Prairie Grass’s crostini with grilled portabellos and goat cheese, worth giving up precious pork stomach space for.


That’s Stephanie Izard back there smiling her 1000-watt smile (even out of focus, good for 300 watts) behind her excellent goat and goat cheese combo, the first public taste of her impending, someday The Drunken Goat restaurant.


Crofton on Wells’ rabbit dog with apple cider ice. One of my top 3.


Three Floyds brewery guys cranking out what was billed as “pork fat hot dogs.”


Paul Kahan of Blackbird dishing up the most daring dish of the night– the blood sausage corn dog– which was a surprising and total success, another of my top 3 (and same for nearly everyone I talked to).


Bill Kim of Urban Belly making something like bulgogi on sope-like pieces of masa; the Asian flavors were good (and hot) but the masa was so hard it hurt my tooth.

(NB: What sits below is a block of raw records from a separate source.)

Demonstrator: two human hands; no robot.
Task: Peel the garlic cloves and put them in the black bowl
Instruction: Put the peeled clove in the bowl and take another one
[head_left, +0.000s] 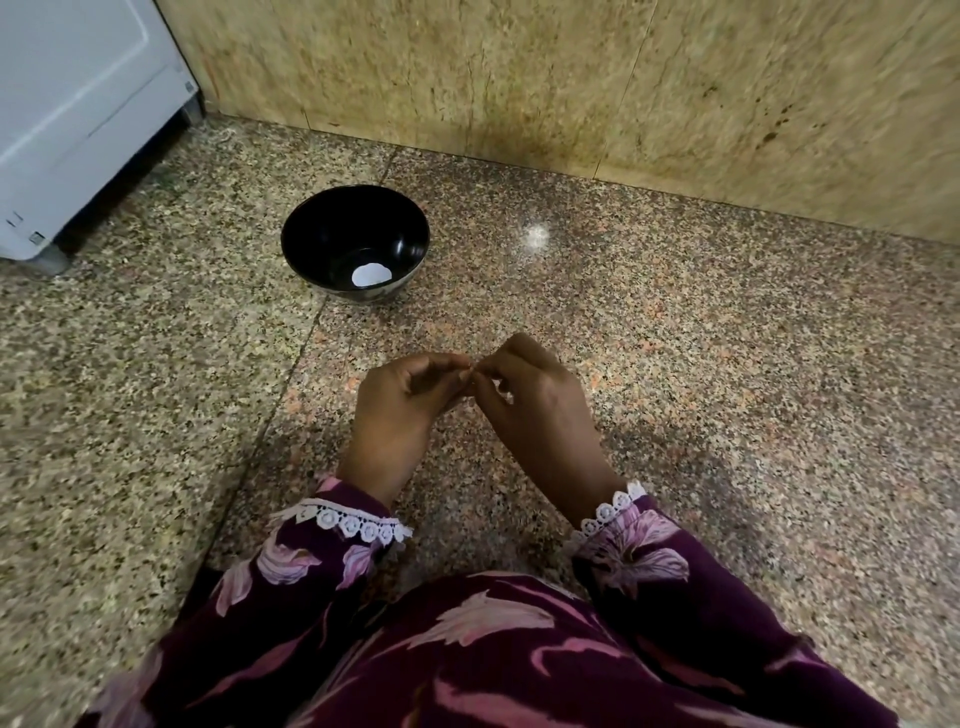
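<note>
Two hands meet over the speckled stone floor.
The left hand (402, 400) and right hand (530, 397) pinch a mostly hidden garlic clove (474, 375) together; the black bowl (355, 243) sits at eleven o'clock, apart.

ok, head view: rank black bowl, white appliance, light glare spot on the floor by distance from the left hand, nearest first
From the left hand:
1. Black bowl, ahead and slightly left, on the granite floor.
2. Light glare spot, ahead and to the right, near the wall; not far behind the bowl in rank.
3. White appliance, far left corner, clearly farthest.
</note>
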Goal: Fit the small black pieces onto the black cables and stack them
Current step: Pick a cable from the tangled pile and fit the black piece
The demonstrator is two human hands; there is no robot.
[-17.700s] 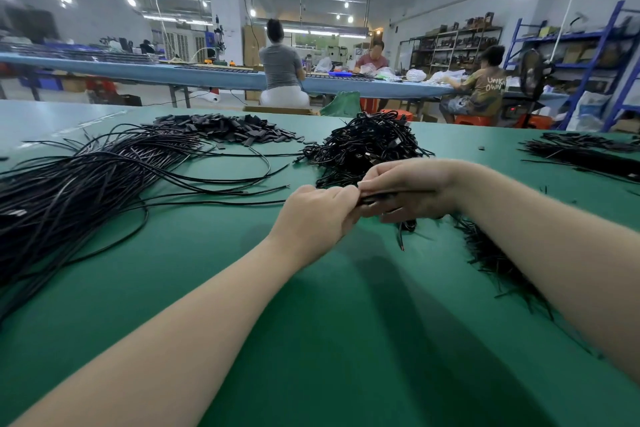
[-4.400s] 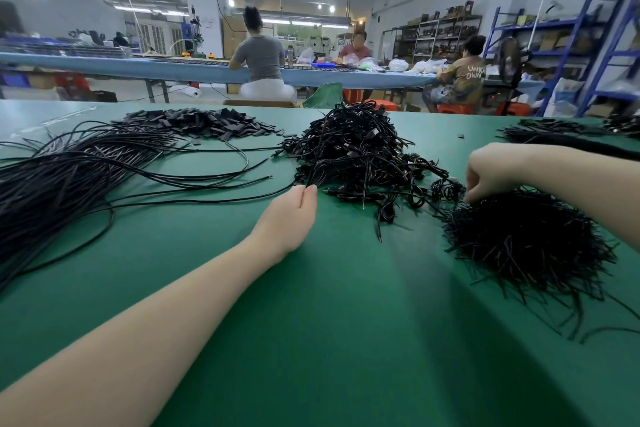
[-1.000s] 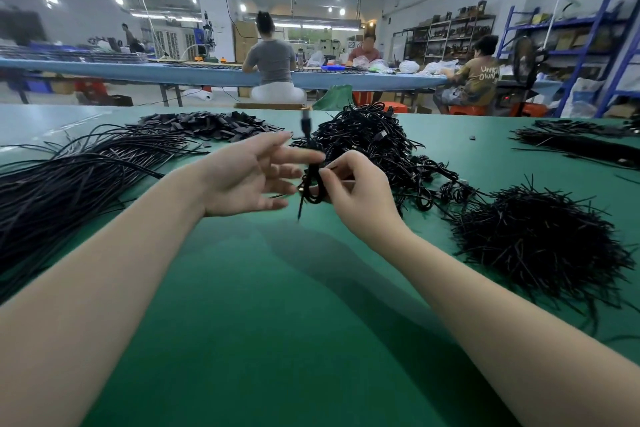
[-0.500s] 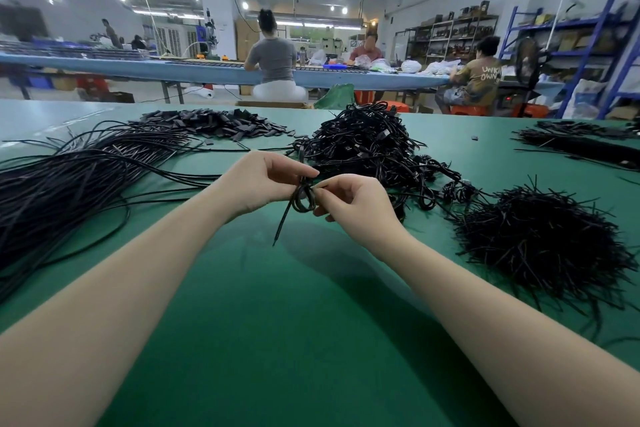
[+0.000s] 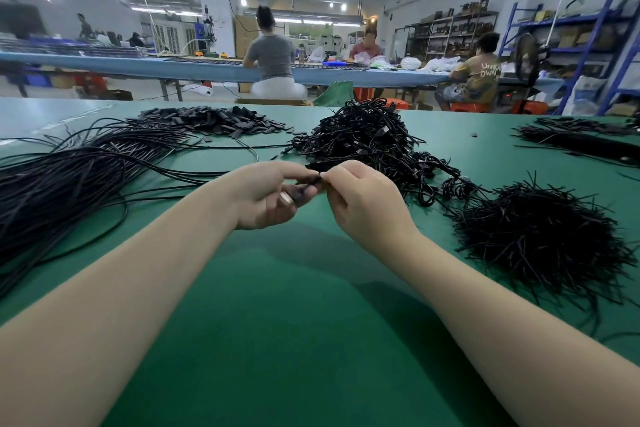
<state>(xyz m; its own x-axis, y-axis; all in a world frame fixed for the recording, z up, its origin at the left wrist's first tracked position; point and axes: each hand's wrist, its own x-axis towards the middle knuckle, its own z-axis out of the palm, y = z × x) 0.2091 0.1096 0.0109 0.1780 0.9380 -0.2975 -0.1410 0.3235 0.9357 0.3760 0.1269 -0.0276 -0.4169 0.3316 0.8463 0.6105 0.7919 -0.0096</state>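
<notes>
My left hand (image 5: pixel 268 196) and my right hand (image 5: pixel 363 204) meet above the green table (image 5: pixel 277 322), fingertips together. Between them they pinch a coiled black cable (image 5: pixel 304 189), mostly hidden in the left palm. Whether a small piece sits on it I cannot tell. Just behind the hands lies a tangled heap of looped black cables (image 5: pixel 367 142). A spread of long loose black cables (image 5: pixel 69 177) covers the left side. Flat small black pieces (image 5: pixel 214 120) lie piled at the back left. A bristly heap of short black strands (image 5: pixel 540 236) sits to the right.
More black cable bundles (image 5: pixel 581 139) lie at the far right of the table. One stray small piece (image 5: pixel 474 134) lies alone on the mat. Beyond the table's far edge, people sit at a long blue bench (image 5: pixel 173 68); blue shelving (image 5: pixel 588 45) stands at the right.
The hands have closed together on the cable. Its loop and hanging tail, visible half a second ago, are now gathered into the left palm. Earlier the right hand was at the strand heap.
</notes>
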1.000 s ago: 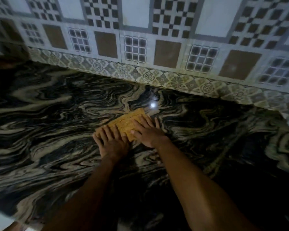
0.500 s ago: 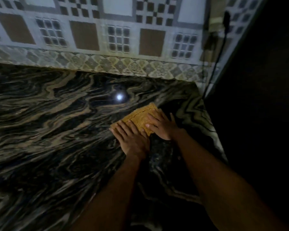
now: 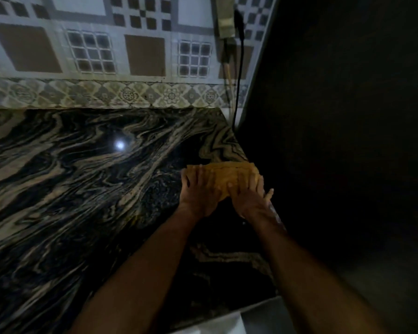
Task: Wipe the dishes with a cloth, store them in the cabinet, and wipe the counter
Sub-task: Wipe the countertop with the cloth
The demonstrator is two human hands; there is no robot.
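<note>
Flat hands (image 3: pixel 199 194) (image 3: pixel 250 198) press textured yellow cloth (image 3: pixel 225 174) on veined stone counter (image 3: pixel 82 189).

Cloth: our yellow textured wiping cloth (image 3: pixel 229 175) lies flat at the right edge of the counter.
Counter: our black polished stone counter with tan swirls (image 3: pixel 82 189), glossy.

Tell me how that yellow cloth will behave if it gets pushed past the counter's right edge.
The yellow cloth looks soft and floppy, lying flat under the left hand and right hand, so it would probably droop over the edge rather than stay stiff. The counter looks polished and reflective, so the cloth likely slides easily. It seems light; unpressed, it might slip off.
</note>
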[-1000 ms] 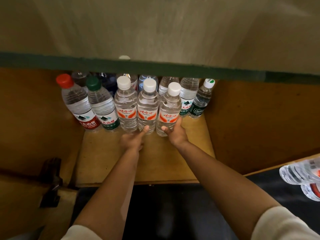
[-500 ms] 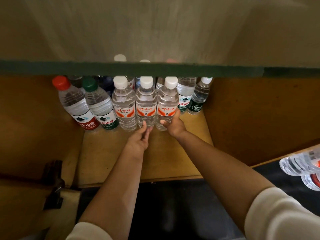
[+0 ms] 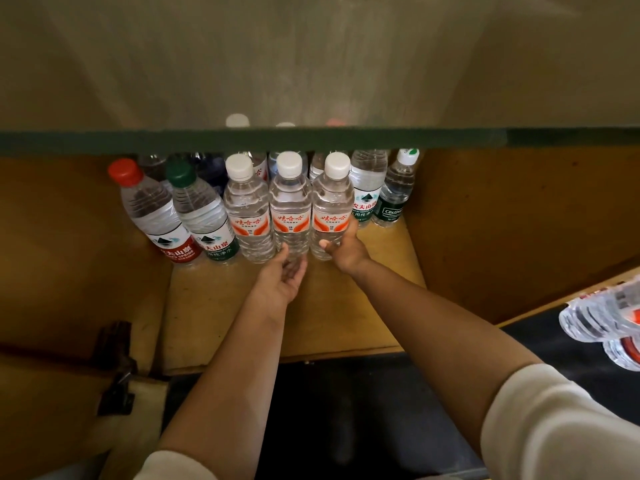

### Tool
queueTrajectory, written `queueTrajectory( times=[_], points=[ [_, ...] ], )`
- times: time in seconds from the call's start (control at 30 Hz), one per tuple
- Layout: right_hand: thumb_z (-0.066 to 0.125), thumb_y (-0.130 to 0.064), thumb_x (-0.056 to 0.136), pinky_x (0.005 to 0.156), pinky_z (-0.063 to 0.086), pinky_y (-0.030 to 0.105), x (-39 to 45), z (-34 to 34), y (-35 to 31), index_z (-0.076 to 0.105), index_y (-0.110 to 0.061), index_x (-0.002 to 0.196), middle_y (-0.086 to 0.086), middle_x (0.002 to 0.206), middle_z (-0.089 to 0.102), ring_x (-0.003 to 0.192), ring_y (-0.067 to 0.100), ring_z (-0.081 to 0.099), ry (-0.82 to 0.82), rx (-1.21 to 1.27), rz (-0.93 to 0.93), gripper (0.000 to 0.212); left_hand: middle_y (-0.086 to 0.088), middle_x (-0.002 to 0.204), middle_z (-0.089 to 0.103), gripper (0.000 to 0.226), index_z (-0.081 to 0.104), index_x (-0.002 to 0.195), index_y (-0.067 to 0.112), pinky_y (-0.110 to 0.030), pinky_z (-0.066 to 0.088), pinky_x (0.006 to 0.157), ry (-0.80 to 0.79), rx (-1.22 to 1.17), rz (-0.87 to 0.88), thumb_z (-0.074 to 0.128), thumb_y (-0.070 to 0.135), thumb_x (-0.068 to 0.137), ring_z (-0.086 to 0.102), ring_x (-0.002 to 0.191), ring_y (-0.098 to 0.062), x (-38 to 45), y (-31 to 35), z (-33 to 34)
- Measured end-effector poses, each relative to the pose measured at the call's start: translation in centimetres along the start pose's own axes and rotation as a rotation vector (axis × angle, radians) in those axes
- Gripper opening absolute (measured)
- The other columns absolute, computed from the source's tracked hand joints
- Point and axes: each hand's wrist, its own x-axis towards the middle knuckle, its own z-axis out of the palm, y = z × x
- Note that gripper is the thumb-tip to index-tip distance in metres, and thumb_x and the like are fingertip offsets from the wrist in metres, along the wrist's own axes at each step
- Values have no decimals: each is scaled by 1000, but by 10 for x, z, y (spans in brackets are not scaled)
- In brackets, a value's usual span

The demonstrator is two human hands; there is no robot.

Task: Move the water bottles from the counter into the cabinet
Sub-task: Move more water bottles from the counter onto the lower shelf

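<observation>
The right hand [image 3: 347, 249] is curling thumb and fingers around the lower body of the rightmost white-capped bottle [image 3: 331, 206], a clear ribbed plastic cylinder with an orange-and-white label, standing upright with its long axis vertical and cap pointing up. The left hand [image 3: 281, 278] is lying open, palm turned up, fingers relaxed, its fingertips touching the base of the middle white-capped bottle [image 3: 289, 206], which is standing upright just beside the first. A third matching bottle [image 3: 246, 211] is standing to their left, all three touching in a row on the cabinet shelf [image 3: 346, 306], a smooth yellowish wooden board. To the left, a red-capped bottle [image 3: 152, 213] and a green-capped bottle [image 3: 202, 216] are appearing to lean leftward; more bottles are crowding behind. A dark green counter edge [image 3: 554, 138] is overhanging the row, hiding the rear caps. At the right edge, two clear ribbed bottles [image 3: 602, 318] are lying on their sides.
</observation>
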Motion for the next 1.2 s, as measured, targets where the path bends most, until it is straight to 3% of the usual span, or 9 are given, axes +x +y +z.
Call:
queueTrajectory(
  times=[0.1, 0.23, 0.43, 0.6, 0.67, 0.87, 1.03, 1.1, 1.2],
  points=[
    [53, -15, 92, 97, 34, 30, -9, 2, 4, 7, -18, 144, 8, 143, 43, 129, 27, 43, 38, 31, -30, 70, -13, 122, 60, 32, 51, 124, 7, -35, 47, 90, 4, 242, 33, 50, 17, 94, 56, 115, -26, -2, -4, -7],
    [56, -19, 90, 89, 35, 27, -33, -9, 24, 7, -21, 145, 10, 142, 43, 125, 28, 46, 88, 62, -19, 74, -3, 110, 63, 27, 54, 120, 14, -33, 49, 82, 26, 543, 114, 43, 21, 97, 59, 99, -18, -12, -21, -18],
    [54, -2, 88, 71, 35, 9, -95, -55, 77, 48, -4, 126, 1, 99, 56, 79, -7, 52, -90, -62, 11, 39, 0, 81, 64, 17, 57, 103, 21, -24, 43, 64, -30, 807, 195, 47, 13, 93, 58, 65, -9, -39, -81, -44],
    [57, -8, 88, 83, 41, 16, -161, -107, 129, 62, -12, 108, -7, 91, 57, 85, 3, 53, -153, -183, -71, 22, -3, 70, 60, 18, 62, 91, 18, -19, 41, 51, -122, 1054, 217, 47, 8, 93, 49, 59, -13, -63, -145, -51],
    [55, -5, 87, 82, 47, 22, -183, -135, 146, 62, -13, 107, -7, 89, 59, 81, 5, 56, -107, -151, -55, 23, -5, 67, 59, 23, 62, 85, 19, -17, 40, 45, -186, 1138, 235, 47, 4, 93, 47, 56, -14, -71, -173, -46],
    [56, -8, 89, 81, 53, 40, -228, -227, 192, 60, -30, 95, -4, 80, 64, 79, 19, 65, 111, -69, 33, 23, -4, 71, 63, 24, 63, 86, 21, -22, 40, 54, -359, 1289, 210, 49, 3, 92, 52, 59, -14, -95, -251, -18],
    [58, -4, 87, 81, 52, 28, -244, -308, 225, 60, -34, 94, -7, 85, 65, 82, 6, 63, 422, 19, 100, 31, 1, 88, 66, 18, 61, 100, 25, -17, 47, 65, -496, 1446, 181, 54, 11, 90, 61, 77, -11, -103, -315, 26],
    [61, -3, 84, 82, 51, 27, -242, -333, 232, 57, -27, 102, -6, 89, 63, 85, 5, 61, 556, 54, 101, 30, 1, 99, 63, 27, 58, 111, 20, -13, 47, 66, -562, 1453, 225, 57, 6, 88, 59, 84, -6, -100, -338, 51],
    [67, -6, 80, 75, 47, 18, -231, -367, 235, 47, -27, 112, -11, 96, 55, 87, 4, 57, 667, 127, 73, 44, -1, 115, 55, 54, 45, 127, 19, -21, 42, 82, -636, 1386, 383, 64, 0, 81, 54, 95, -6, -93, -367, 93]
  ],
)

Guys from Tru putting truffle foam on a sausage-cracker combo.


Mado made a Memphis pulled pork sandwich… except they used tongue (and, incidentally, baked their own white bread).


Nathan Sears of Vie serving…


…barbecue turkey with pickled greens and stuff on it. This was the other of my top 3, probably my favorite in fact, certainly the one that dazzled the most despite unexciting-sounding meat. Basically it was like soul food, and really likable.

A few other things I really liked but no pics: Cary Taylor of Chaise Lounge’s smoked blueberry pannacotta, no I didn’t taste the smoke either but it was just what I needed after Bill Kim’s spicy dish; a blueberry-ginger Maker’s Mark cocktail which I think was from the folks at Sola; Lula/Nightwood’s white gazpacho with sweetish beets and bits of bacon in it; and, though I didn’t taste it till well after I was stuffed, Fig’s grilled trout (one of the very few fish items).